BBC’s John Sudworth, a man who has seen more earthquakes than a seismologist on a pogo stick, is on the ground, presumably clinging to a lamppost and trying to file a report without swallowing a mouthful of dust. The scene is one of glorious chaos. A church spire has decided to recline at a jaunty 45-degree angle, cars are parked in second-floor windows, and the air is thick with the kind of panic that only a sudden recollection of your own mortality can bring. One local, Maria, was quoted as saying she thought the end was nigh. 'I was making arepas,' she wailed, 'and then the floor started doing the salsa.' Indeed, Maria, the planet has a wicked sense of timing.

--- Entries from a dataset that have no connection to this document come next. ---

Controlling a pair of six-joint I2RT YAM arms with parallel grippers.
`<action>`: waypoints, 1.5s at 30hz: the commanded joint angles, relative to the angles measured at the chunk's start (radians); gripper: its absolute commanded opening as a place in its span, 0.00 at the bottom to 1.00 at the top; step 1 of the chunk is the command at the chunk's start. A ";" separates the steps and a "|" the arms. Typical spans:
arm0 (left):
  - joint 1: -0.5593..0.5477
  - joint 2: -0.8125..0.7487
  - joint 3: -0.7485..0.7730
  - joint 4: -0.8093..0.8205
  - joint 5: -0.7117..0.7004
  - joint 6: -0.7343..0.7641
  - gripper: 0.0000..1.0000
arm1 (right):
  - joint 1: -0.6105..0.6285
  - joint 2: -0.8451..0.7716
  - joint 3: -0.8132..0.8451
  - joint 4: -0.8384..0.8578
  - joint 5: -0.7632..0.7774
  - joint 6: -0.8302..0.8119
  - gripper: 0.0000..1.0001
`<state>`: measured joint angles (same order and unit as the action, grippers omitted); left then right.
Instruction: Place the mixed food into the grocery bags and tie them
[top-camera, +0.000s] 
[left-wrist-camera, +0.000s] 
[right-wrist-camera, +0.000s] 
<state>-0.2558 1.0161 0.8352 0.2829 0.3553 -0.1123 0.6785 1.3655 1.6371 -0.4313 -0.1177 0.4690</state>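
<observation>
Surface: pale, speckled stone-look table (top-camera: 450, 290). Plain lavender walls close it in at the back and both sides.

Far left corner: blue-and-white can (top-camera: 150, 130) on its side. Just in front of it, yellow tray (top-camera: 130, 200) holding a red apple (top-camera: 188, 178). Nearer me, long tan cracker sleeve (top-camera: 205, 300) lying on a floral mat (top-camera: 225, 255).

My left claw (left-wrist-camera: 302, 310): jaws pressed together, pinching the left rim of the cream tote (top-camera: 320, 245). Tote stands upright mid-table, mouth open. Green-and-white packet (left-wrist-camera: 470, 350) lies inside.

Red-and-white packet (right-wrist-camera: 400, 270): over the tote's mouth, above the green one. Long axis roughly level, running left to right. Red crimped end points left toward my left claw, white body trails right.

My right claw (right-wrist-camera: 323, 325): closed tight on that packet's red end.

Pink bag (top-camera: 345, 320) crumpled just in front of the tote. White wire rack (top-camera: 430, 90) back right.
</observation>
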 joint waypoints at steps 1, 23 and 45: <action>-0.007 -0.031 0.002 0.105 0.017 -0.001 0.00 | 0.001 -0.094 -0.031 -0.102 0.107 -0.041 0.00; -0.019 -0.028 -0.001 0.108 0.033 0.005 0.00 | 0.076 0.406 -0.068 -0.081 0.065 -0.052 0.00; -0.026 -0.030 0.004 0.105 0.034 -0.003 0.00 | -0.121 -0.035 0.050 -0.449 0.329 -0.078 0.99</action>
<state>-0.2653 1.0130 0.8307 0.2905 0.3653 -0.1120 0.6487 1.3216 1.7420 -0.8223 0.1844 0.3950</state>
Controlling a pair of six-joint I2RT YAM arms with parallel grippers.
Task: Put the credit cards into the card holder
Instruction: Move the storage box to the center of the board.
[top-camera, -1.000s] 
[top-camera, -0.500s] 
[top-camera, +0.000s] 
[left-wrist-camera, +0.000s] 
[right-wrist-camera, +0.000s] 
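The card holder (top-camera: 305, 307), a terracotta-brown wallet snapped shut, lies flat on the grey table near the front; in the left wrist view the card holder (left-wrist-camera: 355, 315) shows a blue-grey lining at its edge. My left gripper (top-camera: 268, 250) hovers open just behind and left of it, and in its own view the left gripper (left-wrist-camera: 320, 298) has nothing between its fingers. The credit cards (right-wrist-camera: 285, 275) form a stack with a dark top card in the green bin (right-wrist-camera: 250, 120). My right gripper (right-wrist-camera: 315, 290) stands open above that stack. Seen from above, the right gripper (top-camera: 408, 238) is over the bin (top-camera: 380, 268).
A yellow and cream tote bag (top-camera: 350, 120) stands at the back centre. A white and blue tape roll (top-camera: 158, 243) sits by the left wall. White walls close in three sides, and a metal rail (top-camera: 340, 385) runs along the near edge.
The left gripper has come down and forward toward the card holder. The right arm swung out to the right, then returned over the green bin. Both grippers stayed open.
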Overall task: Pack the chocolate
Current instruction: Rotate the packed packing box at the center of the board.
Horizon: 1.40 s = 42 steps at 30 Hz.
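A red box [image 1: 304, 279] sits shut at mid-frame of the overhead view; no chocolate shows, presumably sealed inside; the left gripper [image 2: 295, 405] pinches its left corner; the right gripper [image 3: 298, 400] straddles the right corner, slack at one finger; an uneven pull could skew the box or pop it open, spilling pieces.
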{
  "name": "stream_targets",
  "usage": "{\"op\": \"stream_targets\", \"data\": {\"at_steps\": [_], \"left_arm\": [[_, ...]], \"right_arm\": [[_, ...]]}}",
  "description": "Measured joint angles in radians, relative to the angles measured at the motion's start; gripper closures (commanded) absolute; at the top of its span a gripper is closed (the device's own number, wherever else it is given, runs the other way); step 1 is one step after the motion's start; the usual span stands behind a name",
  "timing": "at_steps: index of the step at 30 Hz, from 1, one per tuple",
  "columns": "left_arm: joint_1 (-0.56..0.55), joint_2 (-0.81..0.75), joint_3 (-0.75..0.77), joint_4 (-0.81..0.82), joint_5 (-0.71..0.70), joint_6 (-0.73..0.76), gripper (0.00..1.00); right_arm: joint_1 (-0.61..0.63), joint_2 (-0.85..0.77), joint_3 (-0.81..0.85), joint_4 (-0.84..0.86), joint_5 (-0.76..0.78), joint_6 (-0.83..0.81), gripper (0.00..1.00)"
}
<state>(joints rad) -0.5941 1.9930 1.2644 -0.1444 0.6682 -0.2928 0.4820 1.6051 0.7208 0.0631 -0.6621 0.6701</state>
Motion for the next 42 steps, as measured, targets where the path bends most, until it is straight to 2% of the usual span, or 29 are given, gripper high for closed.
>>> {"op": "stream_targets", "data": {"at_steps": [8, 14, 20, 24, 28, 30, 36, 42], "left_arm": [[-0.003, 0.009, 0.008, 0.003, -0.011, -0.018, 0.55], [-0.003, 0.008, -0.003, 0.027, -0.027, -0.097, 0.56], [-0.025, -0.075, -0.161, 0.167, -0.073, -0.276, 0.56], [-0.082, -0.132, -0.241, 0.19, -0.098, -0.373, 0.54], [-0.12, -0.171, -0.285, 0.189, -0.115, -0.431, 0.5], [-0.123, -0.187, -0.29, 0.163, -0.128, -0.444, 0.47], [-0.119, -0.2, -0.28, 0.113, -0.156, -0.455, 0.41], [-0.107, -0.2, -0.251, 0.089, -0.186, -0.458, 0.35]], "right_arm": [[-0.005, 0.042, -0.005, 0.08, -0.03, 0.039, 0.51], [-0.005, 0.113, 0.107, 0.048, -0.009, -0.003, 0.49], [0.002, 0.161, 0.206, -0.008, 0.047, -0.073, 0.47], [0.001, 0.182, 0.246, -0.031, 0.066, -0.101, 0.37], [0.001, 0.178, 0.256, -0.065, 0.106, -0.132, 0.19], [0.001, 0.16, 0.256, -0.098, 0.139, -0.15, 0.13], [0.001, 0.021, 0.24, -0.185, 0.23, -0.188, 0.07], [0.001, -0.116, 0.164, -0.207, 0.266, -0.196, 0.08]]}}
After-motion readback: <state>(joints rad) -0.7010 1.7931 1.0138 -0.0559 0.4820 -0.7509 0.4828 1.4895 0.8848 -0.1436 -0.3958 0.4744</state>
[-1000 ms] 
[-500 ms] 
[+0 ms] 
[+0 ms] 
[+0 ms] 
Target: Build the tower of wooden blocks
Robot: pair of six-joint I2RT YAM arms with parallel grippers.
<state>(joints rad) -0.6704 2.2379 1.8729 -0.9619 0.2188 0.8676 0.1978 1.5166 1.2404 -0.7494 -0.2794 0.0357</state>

But fear not, for the United Kingdom, in its infinite wisdom and love of all things that require a bit of propping up, is offering structural engineering support. Yes, Britain is sending a team of men with hard hats, clipboards, and a pathological obsession with load-bearing walls to survey the damage. 'We’ll have those buildings sorted in a jiffy,' said a Foreign Office spokesman, who was probably a hundred miles away and had just Googled 'Venezuela.' 'We’ve got experience with wobbly structures. Look at the Shard on a windy day.'
The offer is met with a mix of gratitude and bewilderment. 'Why would we want the people who built the Millennium Bridge?' asked a local engineer, referring to London’s famous wobbling footbridge. It’s a fair point. But Britain’s gift to the world has always been a blend of good intentions and bloody-minded persistence. We will send our finest architects, who will arrive with a briefcase full of regulations, a Thermos of tea, and a deep-seated belief that any problem can be solved with a bit of steel reinforcement and a stern word.
Meanwhile, the political theatre continues. The Venezuelan government is quick to point out that this is clearly the fault of international sanctions, or perhaps a CIA plot involving giant drills. President Maduro appeared on state television, his eyes glazed with the manic energy of a man who has just discovered that geology can be weaponised. 'This is an attack on our revolution,' he declared, shaking a fist at an invisible enemy. The crowd, still trying to salvage their possessions from the rubble, nodded wearily. They’ve seen worse. At least this disaster doesn’t have a queue at the petrol station.
As the aftershocks ripple through the city, one cannot help but marvel at the sheer absurdity of it all. Here we have a nation that has mastered the art of collapsing in slow motion, and now the ground itself has decided to get in on the act. The BBC continues its broadcast, Sudworth’s voice a steady drone over the chaos. 'We are feeling another tremor now,' he says, as if narrating a particularly dull nature documentary. 'The buildings are swaying again. This is quite normal for this region.' Normal is a word that has lost all meaning. But then, the British are experts at understatement.
So let us raise a glass of questionable gin to La Guaira. May your walls hold firm, your spirits stay high, and your British engineers arrive with more than just a pamphlet on bricklaying. The offer stands: we will bolt your bollards, brace your beams, and maybe, just maybe, teach you how to make a proper cup of tea to calm the nerves. God save the ground beneath our feet, for it is clearly off its rocker.